- [What this task involves] Return each line of the data below unchanged, please.

|---|

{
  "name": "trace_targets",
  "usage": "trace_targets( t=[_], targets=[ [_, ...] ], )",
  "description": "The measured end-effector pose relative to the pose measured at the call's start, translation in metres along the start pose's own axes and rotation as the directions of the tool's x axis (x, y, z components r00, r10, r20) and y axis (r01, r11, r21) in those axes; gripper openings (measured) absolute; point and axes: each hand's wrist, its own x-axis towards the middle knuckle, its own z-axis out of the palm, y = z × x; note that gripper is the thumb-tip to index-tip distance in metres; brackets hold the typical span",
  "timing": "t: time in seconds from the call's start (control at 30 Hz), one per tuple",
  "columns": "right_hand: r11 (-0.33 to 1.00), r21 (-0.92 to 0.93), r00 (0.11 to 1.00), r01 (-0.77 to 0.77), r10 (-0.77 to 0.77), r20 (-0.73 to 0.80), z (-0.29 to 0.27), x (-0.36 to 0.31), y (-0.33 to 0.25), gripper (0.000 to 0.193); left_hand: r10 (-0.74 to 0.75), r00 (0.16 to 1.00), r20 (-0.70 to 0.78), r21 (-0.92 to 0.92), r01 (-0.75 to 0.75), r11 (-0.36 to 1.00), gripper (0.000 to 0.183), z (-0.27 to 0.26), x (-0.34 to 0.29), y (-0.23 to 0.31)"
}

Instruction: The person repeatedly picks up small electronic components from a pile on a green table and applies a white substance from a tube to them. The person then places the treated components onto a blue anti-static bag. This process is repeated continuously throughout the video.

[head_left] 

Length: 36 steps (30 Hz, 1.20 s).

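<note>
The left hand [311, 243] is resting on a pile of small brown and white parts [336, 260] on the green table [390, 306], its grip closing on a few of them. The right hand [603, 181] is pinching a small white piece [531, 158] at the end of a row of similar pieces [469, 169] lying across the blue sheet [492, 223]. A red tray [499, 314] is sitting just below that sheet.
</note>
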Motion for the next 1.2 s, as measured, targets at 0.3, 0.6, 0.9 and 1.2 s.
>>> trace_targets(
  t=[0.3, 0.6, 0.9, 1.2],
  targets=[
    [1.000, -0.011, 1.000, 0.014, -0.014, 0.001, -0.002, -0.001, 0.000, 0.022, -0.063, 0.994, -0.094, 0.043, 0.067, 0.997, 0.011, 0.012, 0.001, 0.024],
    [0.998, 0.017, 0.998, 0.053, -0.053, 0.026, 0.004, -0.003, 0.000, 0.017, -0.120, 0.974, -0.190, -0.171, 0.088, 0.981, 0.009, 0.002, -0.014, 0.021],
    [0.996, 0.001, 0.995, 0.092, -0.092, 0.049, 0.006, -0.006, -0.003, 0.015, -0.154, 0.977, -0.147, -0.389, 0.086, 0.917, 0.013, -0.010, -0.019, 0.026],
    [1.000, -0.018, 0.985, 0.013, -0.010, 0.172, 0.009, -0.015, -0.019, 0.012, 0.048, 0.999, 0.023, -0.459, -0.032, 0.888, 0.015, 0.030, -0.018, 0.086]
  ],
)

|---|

- [Reply to the exercise]
{
  "name": "trace_targets",
  "usage": "trace_targets( t=[_], targets=[ [_, ...] ], )",
  "description": "The measured end-effector pose relative to the pose measured at the call's start, translation in metres along the start pose's own axes and rotation as the directions of the tool's x axis (x, y, z components r00, r10, r20) and y axis (r01, r11, r21) in those axes; gripper openings (measured) absolute; point and axes: each hand's wrist, its own x-axis towards the middle knuckle, its own z-axis out of the palm, y = z × x; note that gripper is the thumb-tip to index-tip distance in metres; brackets hold the typical span",
  "timing": "t: time in seconds from the call's start (control at 30 Hz), one per tuple",
  "columns": "right_hand: r11 (-0.33 to 1.00), r21 (-0.92 to 0.93), r00 (0.11 to 1.00), r01 (-0.77 to 0.77), r10 (-0.77 to 0.77), r20 (-0.73 to 0.80), z (-0.29 to 0.27), x (-0.36 to 0.31), y (-0.33 to 0.25), gripper (0.000 to 0.193); left_hand: r10 (-0.74 to 0.75), r00 (0.16 to 1.00), r20 (-0.70 to 0.78), r21 (-0.92 to 0.92), r01 (-0.75 to 0.75), r11 (-0.36 to 1.00), gripper (0.000 to 0.183), z (-0.27 to 0.26), x (-0.34 to 0.29), y (-0.23 to 0.31)"
}

Instruction: The person repeatedly picks up small electronic components from a pile on a green table and applies a white substance from a tube to them. The person then places the treated components onto a blue anti-static bag. This process is repeated continuously throughout the video.

[head_left] 

Length: 36 steps (30 Hz, 1.20 s).

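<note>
The left hand [311, 243] is resting on a pile of small brown and white parts [336, 260] on the green table [390, 306], its grip closing on a few of them. The right hand [603, 181] is pinching a small white piece [531, 158] at the end of a row of similar pieces [469, 169] lying across the blue sheet [492, 223]. A red tray [499, 314] is sitting just below that sheet.
</note>
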Motion for the next 1.2 s, as measured, targets at 0.3, 0.6, 0.9 and 1.2 s.
>>> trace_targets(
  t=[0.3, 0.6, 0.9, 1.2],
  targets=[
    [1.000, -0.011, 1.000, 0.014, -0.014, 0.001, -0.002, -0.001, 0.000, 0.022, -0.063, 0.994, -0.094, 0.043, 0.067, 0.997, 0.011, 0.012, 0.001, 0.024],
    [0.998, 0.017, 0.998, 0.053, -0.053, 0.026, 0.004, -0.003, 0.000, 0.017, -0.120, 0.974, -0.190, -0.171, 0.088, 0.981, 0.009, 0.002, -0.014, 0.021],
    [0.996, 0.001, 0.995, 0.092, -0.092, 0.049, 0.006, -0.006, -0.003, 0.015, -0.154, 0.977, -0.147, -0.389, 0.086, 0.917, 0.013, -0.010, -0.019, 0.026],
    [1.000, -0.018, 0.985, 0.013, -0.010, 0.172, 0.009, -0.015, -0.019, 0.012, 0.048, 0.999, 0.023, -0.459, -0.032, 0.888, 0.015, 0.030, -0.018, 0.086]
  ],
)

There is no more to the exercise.